Error output can be used to improve reliability, but it also aims to improve scalability. In terms of reliability, they can be used to copy error data. With proper configuration, you can extract the wrong data from the main data stream and output it to the downstream system. The data will be specially processed or cleaned and then returned to the primary data stream. They can be explicitly merged, for example, using Union conversion, or implicitly merging data is rarely discarded. In many cases, they are logged or processed in subsequent steps.
If some data is lost during data extraction, but the data is still needed, the error output can be used to solve this problem. If you can obtain the error data from other data sources, you can use lookup to convert and find the data. If you cannot obtain these information from other places, you can use the default value.
In other scenarios, the data may be out of the processing range or the target container range. If the data causes integrity verification errors, you can use some dependency constraints to obtain new data, the data can be processed normally. If the data type conflicts, you can simply use the truncation processing, or use an additional set of logic for processing, such as converting the time to a special format.
When such assumptions and processing are performed on the data, it is necessary to properly mark or explain the description, so that there will be some reference when there are new requirements in the future, or other user references.
All the above scenarios focus on restoring dirty data, maintaining continuous processing of data streams, and restoring errors as much as possible. Compared with DTS, this is a new concept. It is meaningful to process error data in real time when processing data.

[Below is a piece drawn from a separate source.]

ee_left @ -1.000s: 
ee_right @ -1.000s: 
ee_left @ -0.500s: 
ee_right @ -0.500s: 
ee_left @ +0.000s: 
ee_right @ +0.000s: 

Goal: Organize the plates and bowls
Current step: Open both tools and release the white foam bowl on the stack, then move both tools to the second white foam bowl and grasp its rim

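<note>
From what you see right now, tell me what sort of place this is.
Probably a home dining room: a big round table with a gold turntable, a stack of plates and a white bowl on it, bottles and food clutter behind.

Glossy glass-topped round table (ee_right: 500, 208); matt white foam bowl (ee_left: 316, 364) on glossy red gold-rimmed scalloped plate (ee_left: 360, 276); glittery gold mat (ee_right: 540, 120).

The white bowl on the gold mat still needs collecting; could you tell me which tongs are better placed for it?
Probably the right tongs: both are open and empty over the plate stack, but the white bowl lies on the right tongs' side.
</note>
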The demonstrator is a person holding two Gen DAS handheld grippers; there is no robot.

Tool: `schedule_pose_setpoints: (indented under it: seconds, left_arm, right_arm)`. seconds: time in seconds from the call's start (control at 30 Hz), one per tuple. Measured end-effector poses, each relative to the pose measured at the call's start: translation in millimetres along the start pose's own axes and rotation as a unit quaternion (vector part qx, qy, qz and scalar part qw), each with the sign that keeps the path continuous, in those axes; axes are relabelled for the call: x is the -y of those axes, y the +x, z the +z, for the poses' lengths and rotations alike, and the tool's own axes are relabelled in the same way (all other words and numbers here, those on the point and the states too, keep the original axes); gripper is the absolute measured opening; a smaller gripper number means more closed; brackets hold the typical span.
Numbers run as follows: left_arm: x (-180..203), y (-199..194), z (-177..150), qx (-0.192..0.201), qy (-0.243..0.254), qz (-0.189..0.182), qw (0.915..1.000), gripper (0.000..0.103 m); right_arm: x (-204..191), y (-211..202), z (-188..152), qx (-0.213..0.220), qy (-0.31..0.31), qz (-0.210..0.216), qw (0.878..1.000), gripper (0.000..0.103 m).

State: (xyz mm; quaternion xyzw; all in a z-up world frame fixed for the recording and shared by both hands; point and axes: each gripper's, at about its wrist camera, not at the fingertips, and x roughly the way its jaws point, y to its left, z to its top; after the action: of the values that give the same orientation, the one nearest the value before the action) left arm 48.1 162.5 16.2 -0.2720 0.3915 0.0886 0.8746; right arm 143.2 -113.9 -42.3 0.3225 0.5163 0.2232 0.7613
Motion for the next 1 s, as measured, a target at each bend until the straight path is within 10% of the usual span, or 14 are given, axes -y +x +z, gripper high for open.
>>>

Another question: why not convert the data directly in the main data stream to avoid errors? This means that all data streams have only one flow direction, which looks simpler and has no branches. In fact, the simpler the data flow, the higher the reliability and scalability.
1. In this example, the number of specialtycode and consultantcode columns is lost. There is also a description column in the data source, so you can use lookup to retrieve the lost data. Initially, the conditional split conversion may be used to set the loss data to null. Once you use lookup to process these null values, you can use the Union all conversion to merge them into the primary data stream. The specialtycode and consultantcode columns are processed in this way to ensure that all the data written to the destination is suitable. This method is the best way to deal with such problems.
Figure 1
2 is an optional data stream design. In the first design, you can ignore all possible problems of specialtycode and consultantcode and directly use lookup to handle them. It may seem a little laborious, but all the steps are simpler, it is 2% faster than the design in Figure 2. This result is obtained using the 1/3 defect test data, that is, there is one row of data in the three rows, and the specialtycode column or the consultantcode column is missing. If the loss rate is 1/6, the efficiency is the same.
Figure 2
The second design assumes that all data has no defects and therefore is directly written to the target. If an error occurs, the data will be written to the error output, ole db destination error output, and then processed through two lookup methods. The difference between the two designs is: whether to handle only problematic rows or all columns. If you use a 1/3 defect probability test file, only the problematic ones will be handled 20% faster. When the defect probability is 1/6, it will decrease by only 10%.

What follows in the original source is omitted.